Researchers at the Massachusetts Institute of Technology (MIT) have released a data visualisation tool, which they claim allows users to highlight patterns and determine which data sources are responsible for which.
The new tool, dubbed DBWipes, could be used to identify abberations, for example, faulty sensors that are corrupting a regular pattern of readings or variables that are affecting a company’s sales figures, according to MIT’s Computer Science and Artificial Intelligence Laboratory.
Samuel Madden, a professor of computer science and engineering and one of the Database Group’s leaders, said: "If you look at the way people traditionally produce visualisations of any sort, they would have some big, rich data set — that has maybe hundreds of millions of data points, or records – and they would do some reduction of the set to a few hundred or thousands of records at most.
"The problem with doing that sort of reduction is that you lose information about where those output data points came from relative to the input data set. If one of these data points is crazy – is an outlier, for example – you don’t have any real ability to go back to the data set and ask, ‘Where did this come from and what were its properties?’"
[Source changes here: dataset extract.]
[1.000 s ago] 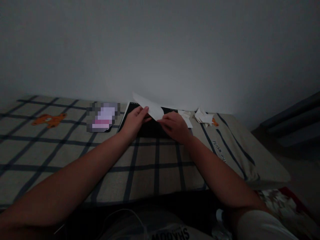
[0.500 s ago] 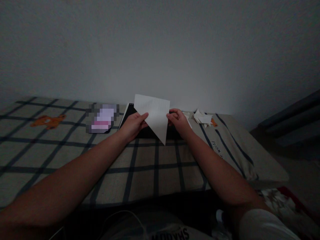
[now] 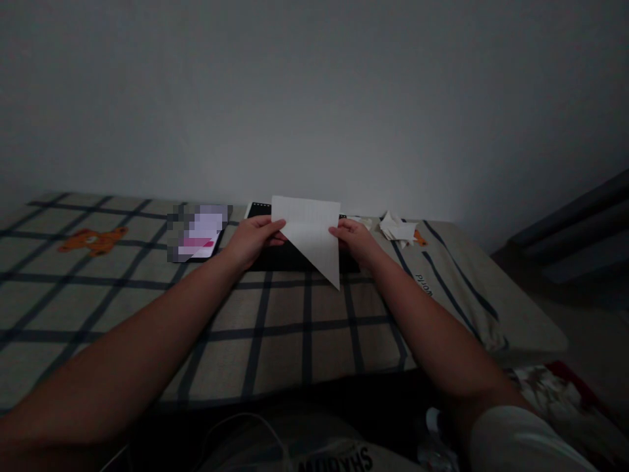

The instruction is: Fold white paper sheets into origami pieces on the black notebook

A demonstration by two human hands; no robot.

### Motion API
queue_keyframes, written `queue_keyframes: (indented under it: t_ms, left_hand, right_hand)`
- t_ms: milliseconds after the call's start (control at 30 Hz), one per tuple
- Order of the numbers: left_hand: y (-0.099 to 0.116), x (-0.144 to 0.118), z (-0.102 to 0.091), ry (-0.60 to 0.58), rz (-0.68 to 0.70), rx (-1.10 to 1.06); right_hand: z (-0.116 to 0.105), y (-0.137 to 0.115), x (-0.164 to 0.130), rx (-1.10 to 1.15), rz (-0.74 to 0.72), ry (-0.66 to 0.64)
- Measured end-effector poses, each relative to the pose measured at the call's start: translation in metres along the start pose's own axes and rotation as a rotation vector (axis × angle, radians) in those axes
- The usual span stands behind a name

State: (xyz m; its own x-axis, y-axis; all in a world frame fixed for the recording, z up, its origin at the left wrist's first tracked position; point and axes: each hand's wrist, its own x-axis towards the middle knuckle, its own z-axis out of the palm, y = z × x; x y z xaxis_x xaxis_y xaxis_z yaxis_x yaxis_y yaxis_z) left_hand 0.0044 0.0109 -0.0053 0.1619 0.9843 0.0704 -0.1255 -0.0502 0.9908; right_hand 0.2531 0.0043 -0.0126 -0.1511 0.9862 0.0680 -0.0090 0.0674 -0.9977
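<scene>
A white sheet of paper, its lower edge running slantwise to a point at the lower right, is held up between my two hands. My left hand pinches its left edge between thumb and fingers. At the right edge, my right hand grips it the same way. Beneath and behind the paper lies a black notebook or board with a row of small holes along its far edge; the paper and my hands hide much of it.
A phone with a lit, blurred screen lies to the left on the checked cloth. Crumpled white paper sits to the right. A plain wall rises behind. Paper scraps fill a red-edged container at the lower right.
The paper has shifted slightly right and been turned so its right edge hangs nearly vertical. My left hand has moved a little up and left along its edge.
</scene>
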Motion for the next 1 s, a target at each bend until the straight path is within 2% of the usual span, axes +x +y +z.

Developed in collaboration with engineering graduate Eugene Wu and Professor Michael Stonebraker, DBWipes includes a "provenance tracking" system for large data sets in efforts to solve this problem.
The researchers claim the provenance-tracking system provides a compact representation of the source of the summarised data, allowing users to trace visualised data back to the source.
The researchers also worked on an algorithm called Scorpion, which is designed to track down the records responsible for aspects of a DBWipes visualisation and efficiently recalculates the visualisation to either exclude or emphasise the data they contain.
The idea was driven by a study at a Boston hospital, which revealed that a number of patients were incurring much higher treatment costs than the rest.
The researchers found that the difference in costs was explained by a single variable: their doctors, who prescribed more treatment than their colleagues.